▶ _What you need to do_
Copy the complete listing that follows, letter for letter.

▶ _Data_
*** Block opens ***

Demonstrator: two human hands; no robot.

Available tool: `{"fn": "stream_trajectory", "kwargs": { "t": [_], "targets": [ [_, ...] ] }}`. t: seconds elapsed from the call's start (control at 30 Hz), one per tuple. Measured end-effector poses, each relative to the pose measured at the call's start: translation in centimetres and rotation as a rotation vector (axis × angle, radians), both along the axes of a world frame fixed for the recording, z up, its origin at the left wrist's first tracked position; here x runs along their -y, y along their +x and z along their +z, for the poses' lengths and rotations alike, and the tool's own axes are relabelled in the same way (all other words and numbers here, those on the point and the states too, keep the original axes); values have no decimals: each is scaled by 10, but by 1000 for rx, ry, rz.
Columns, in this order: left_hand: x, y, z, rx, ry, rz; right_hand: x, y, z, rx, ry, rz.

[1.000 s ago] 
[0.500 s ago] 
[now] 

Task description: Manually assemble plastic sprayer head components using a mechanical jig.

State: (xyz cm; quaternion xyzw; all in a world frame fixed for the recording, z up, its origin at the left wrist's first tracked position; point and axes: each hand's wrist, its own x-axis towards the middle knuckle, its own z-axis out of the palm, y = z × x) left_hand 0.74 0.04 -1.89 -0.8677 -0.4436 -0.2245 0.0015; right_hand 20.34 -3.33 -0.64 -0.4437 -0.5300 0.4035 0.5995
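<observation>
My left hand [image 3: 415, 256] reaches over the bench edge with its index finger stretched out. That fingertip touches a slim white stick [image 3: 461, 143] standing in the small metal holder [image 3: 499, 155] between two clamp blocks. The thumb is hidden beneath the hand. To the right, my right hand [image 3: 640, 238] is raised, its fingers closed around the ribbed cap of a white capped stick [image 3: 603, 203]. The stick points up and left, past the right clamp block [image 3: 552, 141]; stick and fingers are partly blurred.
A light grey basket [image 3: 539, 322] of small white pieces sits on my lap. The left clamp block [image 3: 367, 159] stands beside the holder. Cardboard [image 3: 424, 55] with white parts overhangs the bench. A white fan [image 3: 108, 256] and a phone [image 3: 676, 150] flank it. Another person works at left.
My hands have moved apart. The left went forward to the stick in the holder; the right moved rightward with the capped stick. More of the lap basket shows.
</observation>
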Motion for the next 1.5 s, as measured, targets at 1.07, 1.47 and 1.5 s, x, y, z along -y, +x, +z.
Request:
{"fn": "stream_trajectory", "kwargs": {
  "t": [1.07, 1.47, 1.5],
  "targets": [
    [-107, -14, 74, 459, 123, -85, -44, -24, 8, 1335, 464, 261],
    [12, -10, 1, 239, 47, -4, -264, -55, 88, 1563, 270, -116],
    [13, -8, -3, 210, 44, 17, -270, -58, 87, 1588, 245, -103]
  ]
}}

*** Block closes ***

▶ _Reply to the exercise_
Demonstrator: two human hands; no robot.

Available tool: `{"fn": "stream_trajectory", "kwargs": { "t": [_], "targets": [ [_, ...] ] }}`. t: seconds elapsed from the call's start (control at 30 Hz), one per tuple. Measured end-effector poses, each relative to the pose measured at the call's start: translation in centimetres and rotation as a rotation vector (axis × angle, radians), both along the axes of a world frame fixed for the recording, z up, its origin at the left wrist's first tracked position; here x runs along their -y, y along their +x and z along their +z, for the poses' lengths and rotations alike, and the tool's own axes are relabelled in the same way (all other words and numbers here, those on the point and the states too, keep the original axes); values have no decimals: each is scaled by 10, but by 1000 for rx, ry, rz.
Columns, in this order: left_hand: x, y, z, rx, ry, rz; right_hand: x, y, z, rx, ry, rz.

[1.000 s ago] 
[0.500 s ago] 
[now] 

Task description: Manually assemble plastic sprayer head components using a mechanical jig.

State: (xyz cm; quaternion xyzw; all in a world frame fixed for the recording, z up, its origin at the left wrist's first tracked position; point and axes: each hand's wrist, its own x-axis towards the middle knuckle, its own z-axis out of the palm, y = z × x) left_hand 0.74 0.04 -1.89 -0.8677 -0.4436 -0.2245 0.0015; right_hand 20.34 -3.33 -0.64 -0.4437 -0.5300 0.4035 0.5995
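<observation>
My left hand [image 3: 415, 256] reaches over the bench edge with its index finger stretched out. That fingertip touches a slim white stick [image 3: 461, 143] standing in the small metal holder [image 3: 499, 155] between two clamp blocks. The thumb is hidden beneath the hand. To the right, my right hand [image 3: 640, 238] is raised, its fingers closed around the ribbed cap of a white capped stick [image 3: 603, 203]. The stick points up and left, past the right clamp block [image 3: 552, 141]; stick and fingers are partly blurred.
A light grey basket [image 3: 539, 322] of small white pieces sits on my lap. The left clamp block [image 3: 367, 159] stands beside the holder. Cardboard [image 3: 424, 55] with white parts overhangs the bench. A white fan [image 3: 108, 256] and a phone [image 3: 676, 150] flank it. Another person works at left.
My hands have moved apart. The left went forward to the stick in the holder; the right moved rightward with the capped stick. More of the lap basket shows.
</observation>
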Motion for the next 1.5 s, as measured, targets at 1.07, 1.47 and 1.5 s, x, y, z along -y, +x, +z.
Request:
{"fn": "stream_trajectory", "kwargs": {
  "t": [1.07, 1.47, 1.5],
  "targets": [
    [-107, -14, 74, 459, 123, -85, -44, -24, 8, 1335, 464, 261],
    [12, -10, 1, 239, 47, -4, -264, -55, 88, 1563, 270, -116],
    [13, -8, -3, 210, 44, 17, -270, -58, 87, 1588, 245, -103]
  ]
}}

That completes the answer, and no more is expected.